Es el momento Claudio María Domínguez de la charla. Sturzenegger hace la pregunta y se repliega, esperando la respuesta para pulverizarla y luego argumentar sobre la que va a dar él. Va a ocurrir lo mismo cuando diga que la Argentina es un país muy estable y espere sentado a que Sehinkman responda a su “provocación” de artista del ajuste, a su “pensamiento disruptivo” de loco lindo en un mundo de status quo. Lanza el Gamexane y hace una pausa, esa pausa en la que los alumnos de la escuela de líderes muerden el anzuelo del posgrado. ¿Cómo no va a esperar el efecto si acaba de hacer una maniobra totalmente efectista para que en la oscuridad del mundo resplandezca su brillantez?
El discurso escurridizo de Sturzenegger, en el que las proposiciones se encadenan como cachetada de loco y dan la ilusión de que no hay con qué darle a la supuesta razón que sostienen, funciona hasta que se lo oye con atención
Sehinkman, zorro viejo, le dice, luego de una contrapausa: “Ayudame”. Entonces, empieza la masterclass de Sturzenegger que apunta a destruir la relación de semejanza entre los términos que sostienen las analogías: “¡Está clarísimo! ¡El matrimonio! Recontra más peligroso que ir a hacer una caminata con un flaco a Calamuchita, ¿okey? Y nosotros hacemos un culto en que el Estado no tiene nada que hacer inmiscuyéndose en con quién te casás, ni con el sexo de la persona, ni con la edad de la persona. Nada, ¿okey? Y es un contrato de alto riesgo, ¿okey? Podríamos decir que el matrimonio es un contrato muy riesgoso. ¿Por qué no hacemos un registro de novias y novios? ¿Y por qué después no hacemos una carrera de productores de matrimonio, o sea de agentes preparados por el Estado para explicarte con quien te matcheás? ¿Entendés? Y si te casás, te voy a dar un contrato escrito por un burócrata que diga quién lava los platos…”.

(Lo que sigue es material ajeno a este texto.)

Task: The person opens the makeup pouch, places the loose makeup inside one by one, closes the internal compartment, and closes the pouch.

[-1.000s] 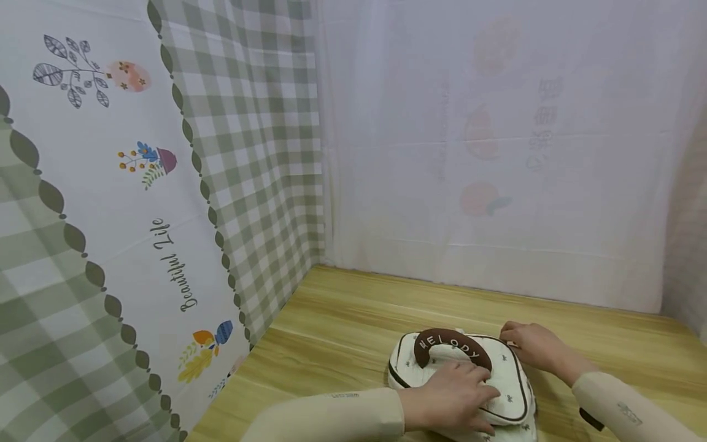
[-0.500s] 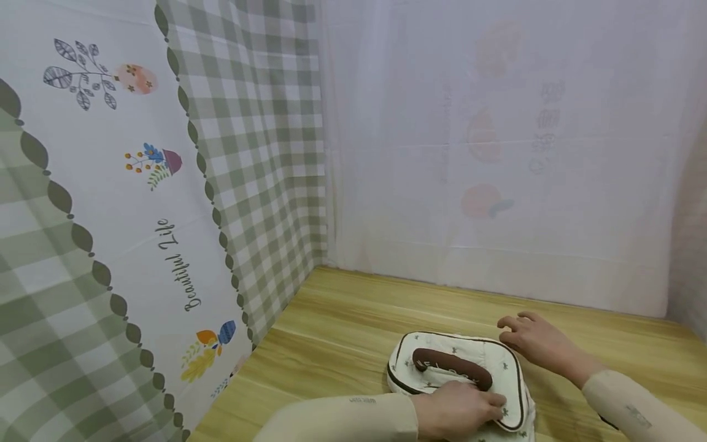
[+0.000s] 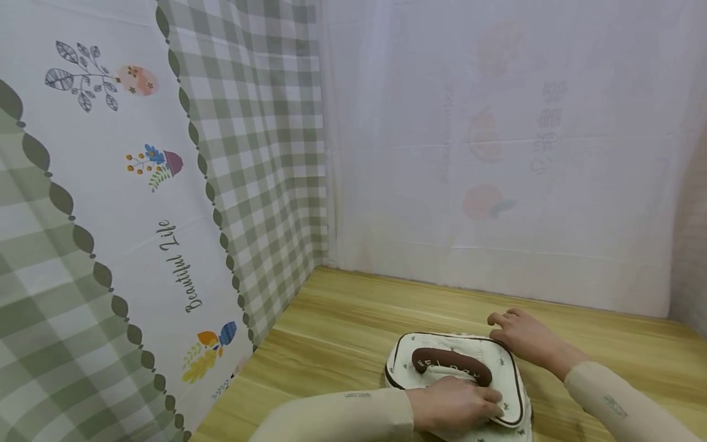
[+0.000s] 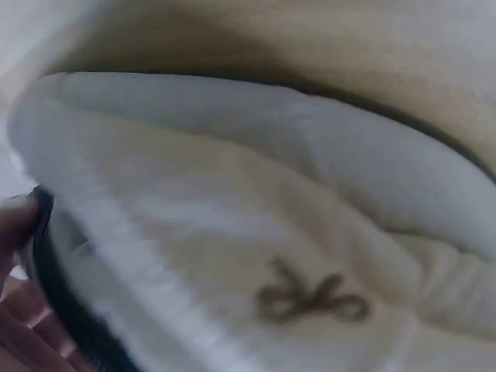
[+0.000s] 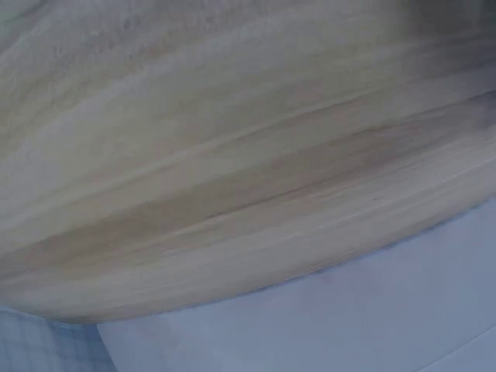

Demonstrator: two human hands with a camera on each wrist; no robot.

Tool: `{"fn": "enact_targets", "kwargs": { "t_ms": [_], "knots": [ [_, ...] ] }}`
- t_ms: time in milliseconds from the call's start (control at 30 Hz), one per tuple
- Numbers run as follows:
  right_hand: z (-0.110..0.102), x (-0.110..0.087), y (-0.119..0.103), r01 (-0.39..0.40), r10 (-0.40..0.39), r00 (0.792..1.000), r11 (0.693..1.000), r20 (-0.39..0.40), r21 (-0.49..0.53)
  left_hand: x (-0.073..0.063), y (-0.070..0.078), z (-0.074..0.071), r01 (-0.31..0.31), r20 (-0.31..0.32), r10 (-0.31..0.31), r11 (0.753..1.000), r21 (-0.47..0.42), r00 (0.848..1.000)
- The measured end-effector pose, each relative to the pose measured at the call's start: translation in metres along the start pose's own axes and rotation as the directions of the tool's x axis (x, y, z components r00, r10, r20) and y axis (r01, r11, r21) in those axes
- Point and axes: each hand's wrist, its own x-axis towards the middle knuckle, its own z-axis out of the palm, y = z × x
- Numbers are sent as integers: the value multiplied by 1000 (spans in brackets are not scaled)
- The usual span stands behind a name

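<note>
A soft white cosmetic bag (image 3: 499, 362) with dark piping, small bow prints and a lettered brown handle (image 3: 453, 365) lies on the table. My left hand (image 3: 455, 405) grips its near edge, just in front of the handle. The left wrist view shows the fingers and thumb around the dark-trimmed edge, beside slack white fabric (image 4: 232, 232) bearing a bow. At the far right corner of the bag is my right hand (image 3: 527, 337), fingers loosely bent; whether they touch the bag is unclear. The right wrist view does not show that hand distinctly.
The wood-grain table (image 3: 353, 319) extends left of and behind the bag. A green checked cloth (image 3: 259, 123) hangs along the left side, and a white sheet (image 3: 397, 184) along the back.
My left hand has shifted from the top of the bag to its near edge, and the handle has tipped. My right hand lifted off the far corner, then came back to it.
</note>
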Motion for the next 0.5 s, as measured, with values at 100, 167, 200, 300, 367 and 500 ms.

El discurso escurridizo de Sturzenegger, en el que las proposiciones se encadenan como cachetada de loco y dan la ilusión de que no hay con qué darle a la supuesta razón que sostienen, funciona hasta que se lo oye con atención. Lo que aparece es la “ocurrencia” en frecuencia de chiste académico pop, esa cosita medio boba de la inteligencia nerd que abunda en las charlas TED.
Sehinkman devuelve de volea: “¿El andinismo es como el matrimonio?”. Es que no está tan clarísimo que sea más riesgoso un contrato matrimonial que el que se pueda hacer para trabajar de minero a trescientos metros bajo tierra. No da ejemplos, pero habla como si se hubiera casado con Bin Laden; y no pareciera hacerlo sobre el matrimonio en sí sino sobre el divorcio y la división de bienes. Lo dijo Protágoras, maestro de sofistas, “el hombre es la medida de todas las cosas”, y ese hombre es… Sturzenegger.